One of the famous food from java island is tempe,it is contain  protein and vitamin ,tempeh made by soybeans .we can get so many benefit from tempe because tempe contain of many heath ingredients  that will make benefit such as strengthen bones, help to ease menopause symptoms, reduce risk of coronary hearth disease and some cancers.the problem if we are living in other countries we cannot fine tempe in supermarket or store.I would like to teach you how to make tempe. 
The three important parameters in making Tempe are:

1. moist or water content
2. Tempe starter (ragi tempe) or inoculum Tempe
3. Incubating temperatures
Step 1: Cleaning and Soaking Soybeans

Clean the soybeans with clean water.
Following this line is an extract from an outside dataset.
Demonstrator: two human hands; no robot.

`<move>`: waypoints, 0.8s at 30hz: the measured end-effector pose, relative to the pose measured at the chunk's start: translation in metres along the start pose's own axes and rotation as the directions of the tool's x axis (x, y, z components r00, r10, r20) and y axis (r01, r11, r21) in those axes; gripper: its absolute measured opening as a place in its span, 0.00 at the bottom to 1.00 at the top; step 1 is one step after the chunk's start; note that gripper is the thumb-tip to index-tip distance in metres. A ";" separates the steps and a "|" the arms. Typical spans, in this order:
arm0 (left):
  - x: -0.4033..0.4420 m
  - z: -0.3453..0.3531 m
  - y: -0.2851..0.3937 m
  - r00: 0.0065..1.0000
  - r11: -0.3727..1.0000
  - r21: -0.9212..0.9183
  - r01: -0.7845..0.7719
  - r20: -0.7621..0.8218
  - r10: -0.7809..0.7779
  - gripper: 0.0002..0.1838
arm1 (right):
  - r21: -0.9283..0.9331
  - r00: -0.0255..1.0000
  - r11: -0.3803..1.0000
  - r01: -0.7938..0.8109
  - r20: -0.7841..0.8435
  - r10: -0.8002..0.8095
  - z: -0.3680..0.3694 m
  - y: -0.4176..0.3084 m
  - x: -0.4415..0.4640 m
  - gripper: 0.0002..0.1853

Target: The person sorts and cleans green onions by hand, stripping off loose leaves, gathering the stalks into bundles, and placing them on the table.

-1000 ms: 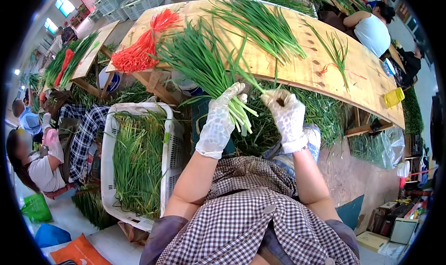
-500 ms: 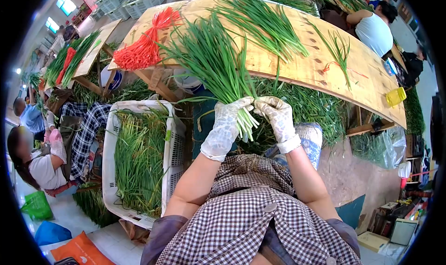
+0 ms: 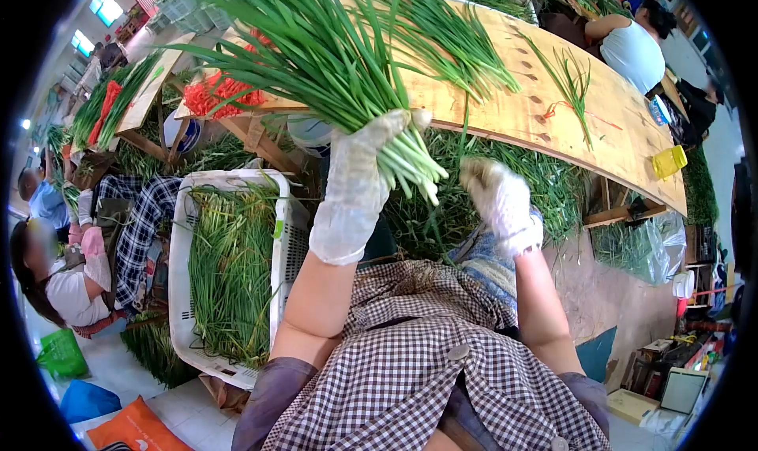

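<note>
My left hand [image 3: 355, 174], in a pale glove, is wrapped round a bunch of garlic chives [image 3: 335, 68] near its white stem ends. The leaves fan up and left over the table. My right hand [image 3: 501, 202], gloved and slightly blurred, hangs to the right of the stem ends, apart from them. Its fingers are curled closed; whatever they may hold is hidden. Behind the bunch, partly covered by leaves, lies a pile of red ties [image 3: 217, 95]. Another heap of chives [image 3: 450, 44] rests on the wooden table [image 3: 624, 147].
Left of my lap stands a white crate [image 3: 183, 293] filled with greens. Loose leaves [image 3: 545, 190] are heaped under the table. A few chives [image 3: 575, 95] with a red tie and a yellow cup [image 3: 669, 163] sit on the right. Other people work at left and far right.
My left hand has raised the chives up and toward the table, covering part of the red ties. My right hand has separated from the stems and moved right and slightly down.
</note>
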State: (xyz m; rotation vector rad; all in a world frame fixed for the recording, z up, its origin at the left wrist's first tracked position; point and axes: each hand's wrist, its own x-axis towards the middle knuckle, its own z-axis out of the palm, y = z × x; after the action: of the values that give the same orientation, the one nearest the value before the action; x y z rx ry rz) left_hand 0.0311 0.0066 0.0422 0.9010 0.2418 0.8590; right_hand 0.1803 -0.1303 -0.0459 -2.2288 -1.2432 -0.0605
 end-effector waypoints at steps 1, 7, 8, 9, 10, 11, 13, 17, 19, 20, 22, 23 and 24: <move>0.010 0.000 -0.011 0.997 0.989 -0.147 -0.010 -0.077 -0.001 0.15 | 0.018 0.979 0.998 0.062 -0.198 -0.057 -0.011 -0.012 0.021 0.12; 0.011 -0.045 -0.058 0.875 0.815 -0.346 0.465 0.041 -0.482 0.07 | -0.511 0.970 0.857 -0.066 -0.235 -0.066 0.027 0.029 0.133 0.11; 0.010 -0.051 -0.060 0.879 0.816 -0.353 0.457 0.039 -0.475 0.07 | -0.610 0.987 0.789 -0.081 -0.157 -0.021 0.034 0.034 0.140 0.11; 0.009 -0.055 -0.058 0.884 0.796 -0.407 0.449 0.071 -0.463 0.07 | -0.609 0.987 0.789 -0.079 -0.162 -0.026 0.031 0.032 0.143 0.11; 0.009 -0.056 -0.055 0.898 0.806 -0.422 0.415 0.050 -0.436 0.07 | -0.474 0.987 0.872 -0.123 -0.149 0.058 0.022 0.024 0.144 0.11; 0.008 -0.057 -0.052 0.911 0.814 -0.437 0.382 0.028 -0.412 0.08 | -0.329 0.983 0.928 -0.174 -0.120 0.142 0.012 0.019 0.144 0.12; 0.007 -0.056 -0.049 0.914 0.849 -0.411 0.331 -0.082 -0.396 0.09 | -0.131 0.969 0.973 -0.189 -0.183 0.164 -0.016 -0.005 0.119 0.18; 0.007 -0.071 -0.067 0.890 0.900 -0.302 0.314 -0.236 -0.390 0.13 | 0.302 0.973 0.932 -0.199 -0.049 0.224 -0.014 -0.032 0.033 0.13; 0.004 -0.065 -0.074 0.850 0.906 -0.229 0.357 -0.323 -0.416 0.16 | 0.501 0.959 0.833 -0.234 -0.021 0.282 0.006 -0.033 0.000 0.09; 0.003 -0.065 -0.078 0.832 0.910 -0.159 0.383 -0.369 -0.415 0.16 | 0.521 0.966 0.822 -0.230 0.020 0.258 0.008 -0.036 -0.013 0.09; -0.001 -0.060 -0.078 0.826 0.922 -0.027 0.386 -0.435 -0.358 0.11 | 0.634 0.948 0.709 -0.310 0.148 0.281 0.019 -0.037 -0.028 0.11; -0.003 -0.058 -0.075 0.809 0.907 0.000 0.421 -0.452 -0.375 0.09 | 0.668 0.927 0.643 -0.375 0.251 0.279 0.018 -0.035 -0.029 0.11; -0.005 -0.057 -0.075 0.800 0.897 0.019 0.441 -0.461 -0.384 0.08 | 0.747 0.914 0.528 -0.404 0.305 0.268 0.018 -0.036 -0.026 0.11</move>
State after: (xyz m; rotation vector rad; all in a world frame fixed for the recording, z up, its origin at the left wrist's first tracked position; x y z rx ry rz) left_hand 0.0394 0.0121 -0.0516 0.7135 0.8761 0.6305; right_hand 0.1325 -0.1271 -0.0519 -1.6026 -0.6435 0.7158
Then soak the soybeans in water for 8 hours or over the night.
Step 2: Cracking the soybeans
 

After 8 hours or over the night, time to separate the soybeans from its skin. If you use whole soybeans you should split them by squeezing them with a kneading motion. Stir gently causing the hulls to rise to the surface, and then pour off water and hulls into a strainer. Add fresh water and repeat until most hulls are removed. Don't worry if a few hulls remain attached.
Step 3: Cooking the soybeans

Put the beans in a cooking pot with water over the soybeans and cook for 30 min. When it's cooking and foam gather, remove it with clean ladle.
Step 4: Drying the Soybeans

After 30 minutes, drain off the water and dry the soybeans by continue heating them in the pot on medium heat for a few minutes and until the beans are dry. Allow the soybeans to cool down to below 35°C.
Step 5: Cooling off the soybeans

Move the dry beans into some wide place (ex. tray pan for baking) to cool off, leave it for sometime. During this process, avoid touching the beans with hands, use clean tool instead.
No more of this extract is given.